[patch] timers: add mod_timer_pending()

From: Ingo Molnar
Date: Wed Feb 18 2009 - 07:33:28 EST



* Patrick McHardy <kaber@xxxxxxxxx> wrote:

> Ingo Molnar wrote:
>>> -extern int __mod_timer(struct timer_list *timer, unsigned long expires);
>>> +extern int __mod_timer(struct timer_list *timer, unsigned long expires, int activate);
>>
>> This is not really acceptable, it slows down every single add_timer()
>> and mod_timer() call in the kernel with a flag that has one specific
>> value in all but your case. There's more than 2000 such callsites in
>> the kernel.
>>
>> Why dont you use something like this instead:
>>
>> if (del_timer(timer))
>> add_timer(timer);
>
> We need to avoid having a timer that was deleted by one CPU
> getting re-added by another, but want to avoid taking the
> conntrack lock for every timer update. The timer-internal
> locking is enough for this as long as we have a mod_timer
> variant that forwards a timer, but doesn't activate it in
> case it isn't active already.

that makes sense - but the implementation is still somewhat
ugly. How about the one below instead? Not tested.

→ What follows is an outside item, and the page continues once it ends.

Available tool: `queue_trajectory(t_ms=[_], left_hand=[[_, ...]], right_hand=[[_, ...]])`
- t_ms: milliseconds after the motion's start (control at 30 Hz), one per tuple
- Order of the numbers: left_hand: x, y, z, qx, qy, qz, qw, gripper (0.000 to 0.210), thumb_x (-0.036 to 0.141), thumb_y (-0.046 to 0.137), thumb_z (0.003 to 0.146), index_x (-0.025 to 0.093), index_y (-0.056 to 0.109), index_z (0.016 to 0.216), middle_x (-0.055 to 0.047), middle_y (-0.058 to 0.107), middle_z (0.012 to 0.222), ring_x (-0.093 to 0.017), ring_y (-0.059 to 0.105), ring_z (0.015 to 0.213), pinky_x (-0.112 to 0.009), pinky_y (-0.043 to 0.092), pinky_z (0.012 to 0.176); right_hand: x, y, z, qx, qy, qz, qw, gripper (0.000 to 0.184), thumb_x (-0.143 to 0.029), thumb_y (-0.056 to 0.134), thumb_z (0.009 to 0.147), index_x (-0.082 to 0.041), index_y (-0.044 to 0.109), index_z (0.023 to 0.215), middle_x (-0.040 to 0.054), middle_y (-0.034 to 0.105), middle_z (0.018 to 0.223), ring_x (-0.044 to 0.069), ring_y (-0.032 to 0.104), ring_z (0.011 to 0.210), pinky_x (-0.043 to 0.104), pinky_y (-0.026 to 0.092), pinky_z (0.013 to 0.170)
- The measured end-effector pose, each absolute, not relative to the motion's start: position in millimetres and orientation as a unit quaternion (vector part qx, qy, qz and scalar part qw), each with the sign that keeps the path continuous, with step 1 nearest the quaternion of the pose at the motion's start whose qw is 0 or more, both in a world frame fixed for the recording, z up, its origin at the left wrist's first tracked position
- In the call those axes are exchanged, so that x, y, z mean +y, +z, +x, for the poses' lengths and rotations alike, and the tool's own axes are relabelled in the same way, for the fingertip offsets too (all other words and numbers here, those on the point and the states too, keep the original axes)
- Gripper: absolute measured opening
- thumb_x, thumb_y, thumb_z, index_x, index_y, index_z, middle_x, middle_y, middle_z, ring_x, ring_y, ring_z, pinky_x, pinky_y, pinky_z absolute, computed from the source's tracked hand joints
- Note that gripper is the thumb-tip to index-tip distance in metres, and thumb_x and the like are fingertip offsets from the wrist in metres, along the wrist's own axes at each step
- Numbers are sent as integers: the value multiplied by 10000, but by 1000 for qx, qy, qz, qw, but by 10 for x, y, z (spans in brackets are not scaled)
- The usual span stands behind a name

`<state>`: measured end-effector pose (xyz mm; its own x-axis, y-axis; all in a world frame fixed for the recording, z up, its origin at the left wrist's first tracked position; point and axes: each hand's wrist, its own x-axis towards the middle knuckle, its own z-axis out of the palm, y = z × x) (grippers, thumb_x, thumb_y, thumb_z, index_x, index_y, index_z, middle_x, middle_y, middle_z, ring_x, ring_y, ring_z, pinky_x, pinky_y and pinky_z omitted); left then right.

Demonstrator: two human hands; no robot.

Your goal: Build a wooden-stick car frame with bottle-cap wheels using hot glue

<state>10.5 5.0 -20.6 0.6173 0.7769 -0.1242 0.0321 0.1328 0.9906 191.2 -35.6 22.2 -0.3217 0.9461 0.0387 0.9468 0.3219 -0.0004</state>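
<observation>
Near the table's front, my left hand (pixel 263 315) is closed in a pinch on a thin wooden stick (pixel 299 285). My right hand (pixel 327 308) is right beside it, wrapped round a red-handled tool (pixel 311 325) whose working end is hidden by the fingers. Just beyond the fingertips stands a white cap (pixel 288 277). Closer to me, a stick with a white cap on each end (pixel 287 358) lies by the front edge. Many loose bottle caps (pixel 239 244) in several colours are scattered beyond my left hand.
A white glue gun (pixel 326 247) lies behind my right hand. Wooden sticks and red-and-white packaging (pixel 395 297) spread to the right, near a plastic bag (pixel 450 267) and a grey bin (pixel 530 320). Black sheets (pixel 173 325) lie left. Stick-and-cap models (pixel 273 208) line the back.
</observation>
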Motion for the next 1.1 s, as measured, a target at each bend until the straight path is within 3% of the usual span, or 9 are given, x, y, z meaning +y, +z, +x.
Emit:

One open question is this construct in mod_timer():

+ /*
+ * This is a common optimization triggered by the
+ * networking code - if the timer is re-modified
+ * to be the same thing then just return:
+ */
+ if (timer->expires == expires && timer_pending(timer))
+ return 1;

We've had this for ages, but it seems rather SMP-unsafe.
timer_pending(), if used in an unserialized fashion, can be any
random value in theory - there's no internal serialization here
anywhere.

We could end up with incorrectly not re-activating a timer in
mod_timer() for example - have such things never been observed
in practice?

So the original patch which added this to mod_timer_noact() was
racy i think, and we cannot preserve this optimization outside
of the timer list lock. (we could do it inside of it.)

Ingo

------------------->
Subject: timers: add mod_timer_pending()
From: Ingo Molnar <mingo@xxxxxxx>
Date: Wed, 18 Feb 2009 12:23:29 +0100

Impact: new timer API

Based on an idea from Stephen Hemminger: introduce
mod_timer_pending() which is a mod_timer() offspring
that is an invariant on already removed timers.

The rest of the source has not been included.